### ASSIGNMENT
Only one stretch of the listing below is wanted. Begin at the line that has "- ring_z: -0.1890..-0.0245", stop after the line that has "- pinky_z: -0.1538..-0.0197", and repeat every line in between exactly.
# # # #
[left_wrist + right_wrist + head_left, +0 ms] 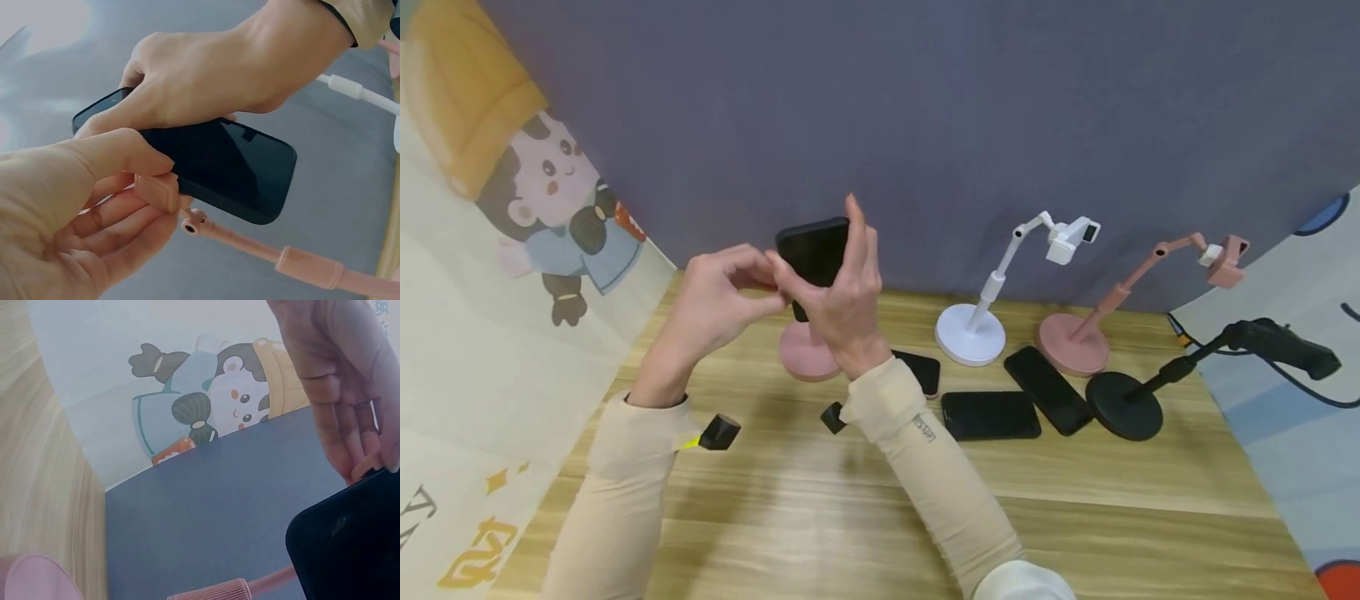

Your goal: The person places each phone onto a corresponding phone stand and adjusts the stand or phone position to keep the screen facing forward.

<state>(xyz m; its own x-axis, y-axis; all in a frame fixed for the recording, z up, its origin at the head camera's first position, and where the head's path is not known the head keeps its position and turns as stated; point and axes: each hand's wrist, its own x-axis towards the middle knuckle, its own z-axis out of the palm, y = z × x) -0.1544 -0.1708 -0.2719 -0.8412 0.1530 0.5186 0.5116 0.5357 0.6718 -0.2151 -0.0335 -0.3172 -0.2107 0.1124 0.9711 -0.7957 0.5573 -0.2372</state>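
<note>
A black smartphone [812, 250] is held up above a pink phone stand [801, 357], tilted, at the stand's upper end. My right hand [850, 300] grips it across its body, thumb on one side and fingers on the other. In the left wrist view, my left hand [87, 206] pinches the stand's pink clamp [156, 190] between thumb and fingers, right at the phone's long edge. The stand's jointed arm [244, 244] runs down from behind the phone. In the right wrist view a corner of the smartphone [353, 544] shows, with left fingertips at its edge.
A white phone stand [970, 335], another pink phone stand [1072, 343] and a black phone stand [1123, 406] stand to the right. Several dark phones lie before them, including one phone [991, 415] lying crosswise. A dark panel [925, 125] rises behind the wooden table [760, 517].
</note>
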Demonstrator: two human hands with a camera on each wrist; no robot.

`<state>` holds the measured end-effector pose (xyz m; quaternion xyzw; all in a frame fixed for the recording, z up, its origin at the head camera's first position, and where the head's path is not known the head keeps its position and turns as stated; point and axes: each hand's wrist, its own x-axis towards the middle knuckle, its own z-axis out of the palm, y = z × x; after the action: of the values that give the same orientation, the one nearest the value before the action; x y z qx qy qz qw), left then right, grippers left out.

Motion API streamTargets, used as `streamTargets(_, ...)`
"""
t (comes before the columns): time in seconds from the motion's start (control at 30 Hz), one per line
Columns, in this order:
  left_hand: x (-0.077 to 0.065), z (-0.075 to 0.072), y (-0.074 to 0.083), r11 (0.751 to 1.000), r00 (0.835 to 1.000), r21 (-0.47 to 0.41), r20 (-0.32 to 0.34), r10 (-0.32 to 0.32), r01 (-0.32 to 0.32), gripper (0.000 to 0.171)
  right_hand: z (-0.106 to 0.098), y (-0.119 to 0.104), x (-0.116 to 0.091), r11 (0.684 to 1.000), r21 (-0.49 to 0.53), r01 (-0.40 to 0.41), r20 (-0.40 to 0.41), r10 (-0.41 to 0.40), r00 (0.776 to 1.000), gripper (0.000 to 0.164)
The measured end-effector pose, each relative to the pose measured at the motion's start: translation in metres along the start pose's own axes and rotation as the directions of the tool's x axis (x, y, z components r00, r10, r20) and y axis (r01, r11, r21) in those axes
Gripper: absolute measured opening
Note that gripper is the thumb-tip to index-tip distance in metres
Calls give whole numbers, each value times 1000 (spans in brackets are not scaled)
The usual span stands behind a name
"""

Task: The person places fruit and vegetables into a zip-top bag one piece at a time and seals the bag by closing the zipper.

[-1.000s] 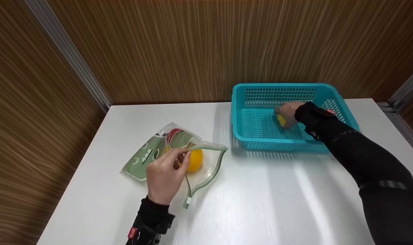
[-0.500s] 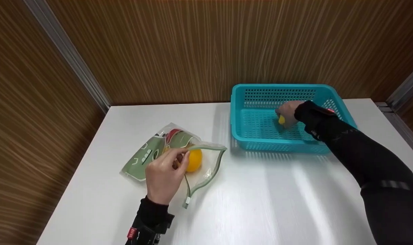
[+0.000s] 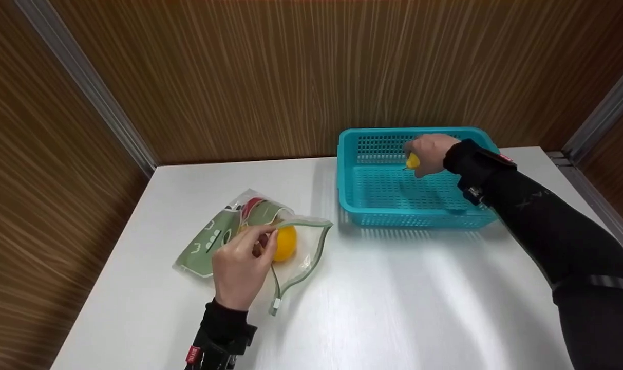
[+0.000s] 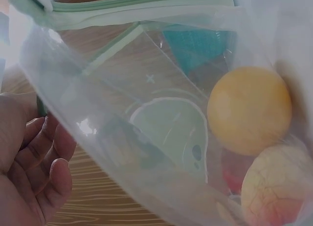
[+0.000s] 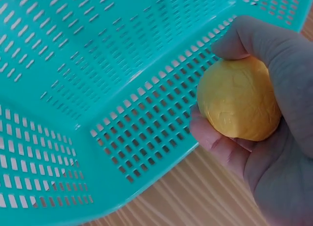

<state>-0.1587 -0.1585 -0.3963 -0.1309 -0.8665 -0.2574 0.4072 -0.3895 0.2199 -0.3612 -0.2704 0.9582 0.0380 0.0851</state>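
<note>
My left hand pinches the edge of a clear zip bag with a green rim and green cartoon prints. The bag's mouth gapes toward the right. An orange lies inside it, beside a pale yellow-pink fruit and something red that is mostly hidden. Over the turquoise basket, my right hand grips a yellow pear between thumb and curled fingers. Its thin stem points down to the left in the head view.
The basket, with perforated walls, stands at the back right of the white table. A wood-grain panel rises behind the table's back edge, and another stands on the left.
My right hand has lifted the pear up from the basket floor and shifted slightly left. The left hand keeps its hold on the bag's edge. The head view has shifted a little.
</note>
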Motion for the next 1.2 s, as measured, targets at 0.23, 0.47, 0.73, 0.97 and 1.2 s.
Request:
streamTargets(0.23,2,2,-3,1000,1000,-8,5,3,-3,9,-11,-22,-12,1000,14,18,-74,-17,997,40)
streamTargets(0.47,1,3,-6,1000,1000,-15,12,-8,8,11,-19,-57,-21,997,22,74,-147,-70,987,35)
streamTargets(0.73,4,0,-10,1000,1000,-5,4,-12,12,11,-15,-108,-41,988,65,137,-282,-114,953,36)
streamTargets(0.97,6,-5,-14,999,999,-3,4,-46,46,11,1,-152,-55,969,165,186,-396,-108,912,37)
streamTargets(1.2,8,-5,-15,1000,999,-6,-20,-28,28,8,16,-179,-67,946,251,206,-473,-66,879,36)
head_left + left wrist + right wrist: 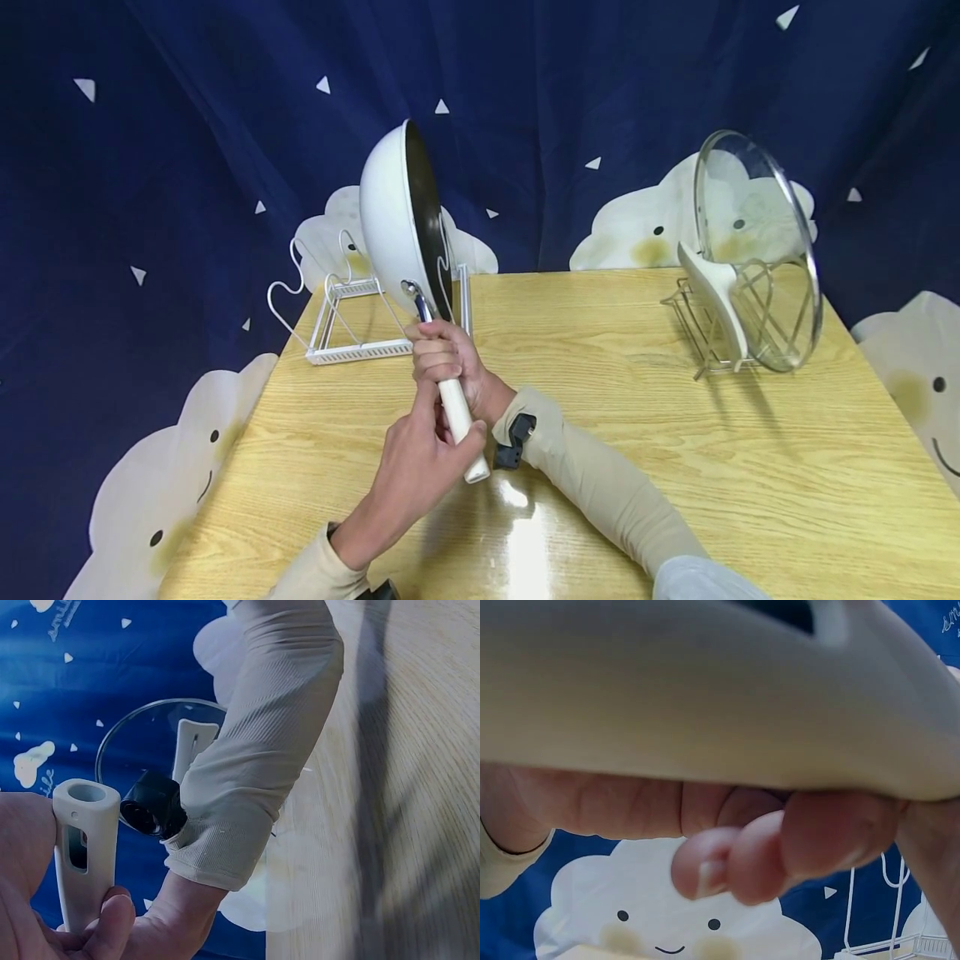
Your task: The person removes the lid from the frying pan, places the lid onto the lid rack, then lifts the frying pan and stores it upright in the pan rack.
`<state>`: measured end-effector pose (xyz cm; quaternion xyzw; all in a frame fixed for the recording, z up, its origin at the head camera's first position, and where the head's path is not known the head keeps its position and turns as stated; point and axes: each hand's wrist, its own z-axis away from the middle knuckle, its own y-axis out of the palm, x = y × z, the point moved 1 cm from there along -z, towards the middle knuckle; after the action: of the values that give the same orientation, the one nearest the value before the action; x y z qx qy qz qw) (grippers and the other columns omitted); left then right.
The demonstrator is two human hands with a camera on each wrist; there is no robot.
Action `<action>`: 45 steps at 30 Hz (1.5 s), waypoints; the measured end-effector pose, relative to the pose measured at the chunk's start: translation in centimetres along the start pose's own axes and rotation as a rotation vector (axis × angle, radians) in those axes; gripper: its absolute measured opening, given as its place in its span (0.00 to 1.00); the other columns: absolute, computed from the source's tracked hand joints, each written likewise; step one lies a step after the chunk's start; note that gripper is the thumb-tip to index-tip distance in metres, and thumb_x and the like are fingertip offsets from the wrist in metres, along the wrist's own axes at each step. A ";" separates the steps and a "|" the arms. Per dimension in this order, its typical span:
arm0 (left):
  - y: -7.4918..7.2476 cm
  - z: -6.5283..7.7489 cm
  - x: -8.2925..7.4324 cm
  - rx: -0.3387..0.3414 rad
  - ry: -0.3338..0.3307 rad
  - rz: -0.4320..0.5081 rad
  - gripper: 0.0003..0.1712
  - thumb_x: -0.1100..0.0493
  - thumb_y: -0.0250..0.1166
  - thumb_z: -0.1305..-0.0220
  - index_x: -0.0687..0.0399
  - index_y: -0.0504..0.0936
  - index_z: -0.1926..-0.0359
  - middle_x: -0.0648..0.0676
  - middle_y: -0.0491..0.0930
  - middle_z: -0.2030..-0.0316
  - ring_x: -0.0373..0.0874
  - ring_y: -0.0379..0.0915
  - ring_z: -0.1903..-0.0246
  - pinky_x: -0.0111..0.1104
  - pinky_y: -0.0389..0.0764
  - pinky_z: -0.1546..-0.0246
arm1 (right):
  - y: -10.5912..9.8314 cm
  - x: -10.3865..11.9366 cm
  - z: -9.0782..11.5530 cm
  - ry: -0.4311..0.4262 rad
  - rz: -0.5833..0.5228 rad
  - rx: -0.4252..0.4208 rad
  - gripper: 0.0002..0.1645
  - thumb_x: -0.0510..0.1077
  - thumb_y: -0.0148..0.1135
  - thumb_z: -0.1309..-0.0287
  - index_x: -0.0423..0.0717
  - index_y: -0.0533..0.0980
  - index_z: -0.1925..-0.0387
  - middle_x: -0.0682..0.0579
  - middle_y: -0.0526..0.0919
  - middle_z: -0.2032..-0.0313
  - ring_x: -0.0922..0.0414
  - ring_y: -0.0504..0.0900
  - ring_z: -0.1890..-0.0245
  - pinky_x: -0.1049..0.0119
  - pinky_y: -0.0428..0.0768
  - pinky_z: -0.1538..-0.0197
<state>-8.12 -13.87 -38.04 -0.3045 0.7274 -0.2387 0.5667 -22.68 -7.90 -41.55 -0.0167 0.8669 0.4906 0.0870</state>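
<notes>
A wok (390, 217), white outside and dark inside, is held tilted on its side, with its handle (456, 408) pointing down toward me. My right hand (453, 358) grips that handle close to the wok. Lower down, my left hand (420, 458) holds the handle's end, thumb along it. In the left wrist view the handle's slotted, hollow end (86, 877) shows between the left fingers. The handle fills the top of the right wrist view, blurred, above curled fingers (832, 832). Behind the wok stands a white wire rack (360, 354), partly hidden by it.
A glass lid (795, 250) with a white handle (720, 292) stands upright in a metal wire rack (705, 354) at the table's right. Behind the wooden table (585, 350) hangs a dark blue curtain (525, 83) with cloud shapes.
</notes>
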 end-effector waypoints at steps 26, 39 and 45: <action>1.6 0.4 0.9 -0.034 -0.013 -0.009 0.25 0.48 0.70 0.44 0.43 0.71 0.48 0.40 0.75 0.78 0.33 0.71 0.80 0.29 0.73 0.81 | -1.2 0.2 1.0 0.014 0.011 0.025 0.24 0.35 0.52 0.31 0.55 0.53 0.79 0.65 0.55 0.89 0.69 0.54 0.90 0.73 0.64 0.86; 2.1 0.5 1.4 -0.038 -0.022 0.008 0.25 0.48 0.70 0.44 0.43 0.70 0.48 0.40 0.74 0.78 0.33 0.71 0.80 0.29 0.74 0.80 | -1.7 0.4 1.2 0.021 0.002 0.007 0.25 0.35 0.51 0.31 0.56 0.53 0.79 0.65 0.55 0.89 0.68 0.55 0.90 0.74 0.63 0.85; 2.4 0.6 1.7 -0.041 -0.028 0.006 0.23 0.48 0.70 0.44 0.42 0.70 0.50 0.39 0.74 0.78 0.33 0.71 0.80 0.29 0.73 0.80 | -2.2 0.6 1.6 0.018 0.001 -0.019 0.25 0.35 0.52 0.31 0.55 0.53 0.80 0.65 0.54 0.89 0.69 0.54 0.90 0.74 0.63 0.86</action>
<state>-8.22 -13.39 -41.02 -0.3171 0.7251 -0.2180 0.5710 -22.79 -7.66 -44.26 -0.0218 0.8630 0.4985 0.0787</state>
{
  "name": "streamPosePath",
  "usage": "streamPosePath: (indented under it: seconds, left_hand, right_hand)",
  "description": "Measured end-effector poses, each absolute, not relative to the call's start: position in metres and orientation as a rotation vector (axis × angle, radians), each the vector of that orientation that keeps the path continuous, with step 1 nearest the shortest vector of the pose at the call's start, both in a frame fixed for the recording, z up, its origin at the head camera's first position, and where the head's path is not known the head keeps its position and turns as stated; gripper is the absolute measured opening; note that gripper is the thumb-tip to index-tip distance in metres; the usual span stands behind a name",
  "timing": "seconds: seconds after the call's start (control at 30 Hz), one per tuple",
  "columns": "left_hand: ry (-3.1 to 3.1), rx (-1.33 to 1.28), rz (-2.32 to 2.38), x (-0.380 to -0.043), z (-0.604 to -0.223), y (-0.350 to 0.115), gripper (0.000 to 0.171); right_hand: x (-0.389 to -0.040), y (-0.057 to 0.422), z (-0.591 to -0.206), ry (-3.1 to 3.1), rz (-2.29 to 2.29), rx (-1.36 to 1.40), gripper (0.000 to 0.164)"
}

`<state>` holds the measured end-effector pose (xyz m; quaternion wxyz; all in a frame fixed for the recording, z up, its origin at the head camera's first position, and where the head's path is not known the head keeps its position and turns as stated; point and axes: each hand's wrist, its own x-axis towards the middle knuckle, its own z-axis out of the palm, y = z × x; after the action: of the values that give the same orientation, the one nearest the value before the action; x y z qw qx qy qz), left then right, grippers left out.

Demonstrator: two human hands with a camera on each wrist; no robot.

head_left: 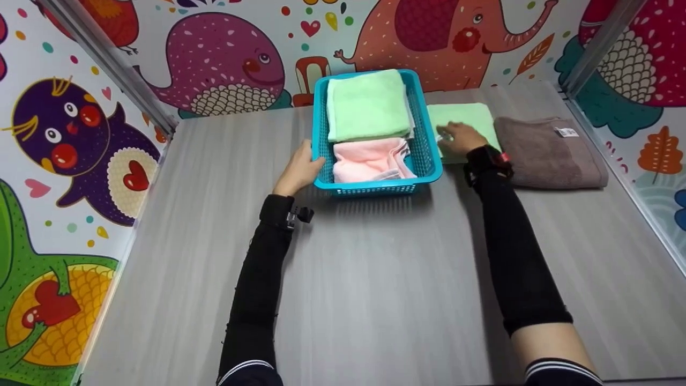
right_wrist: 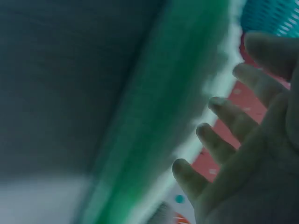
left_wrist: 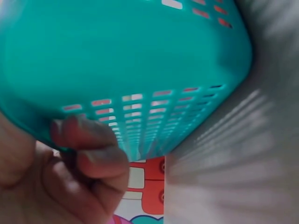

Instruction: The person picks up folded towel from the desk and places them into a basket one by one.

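A blue plastic basket [head_left: 429, 145] with perforated walls holds a folded light green towel [head_left: 370, 104] and, nearer me, a folded pink towel [head_left: 370, 158]. My left hand [head_left: 301, 169] grips the basket's left rim, and the left wrist view shows its fingers [left_wrist: 100, 161] curled against the outer wall. To the basket's right lies another folded light green towel [head_left: 466, 112]. Over that towel is my right hand [head_left: 460, 138]. Seen from the right wrist, its fingers [right_wrist: 229, 119] are spread beside the towel's edge; whether they touch it I cannot tell.
A folded brown towel [head_left: 552, 155] with a white label lies right of the green one. The grey table [head_left: 375, 289] is bounded by cartoon-printed walls [head_left: 225, 59] at the back and both sides, with metal posts at the corners. Shadow falls under the basket's front.
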<state>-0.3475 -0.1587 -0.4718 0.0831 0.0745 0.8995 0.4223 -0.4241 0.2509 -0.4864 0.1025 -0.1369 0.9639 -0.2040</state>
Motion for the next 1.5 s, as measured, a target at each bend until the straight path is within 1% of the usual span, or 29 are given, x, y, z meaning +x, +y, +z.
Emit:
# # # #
### SOLVED EXERCISE
  - ring_z: -0.1890..-0.0245
  - pinky_x: -0.1049..0.0119
  - pinky_y: -0.0428..0.0768
  - pinky_z: -0.1538..-0.0197

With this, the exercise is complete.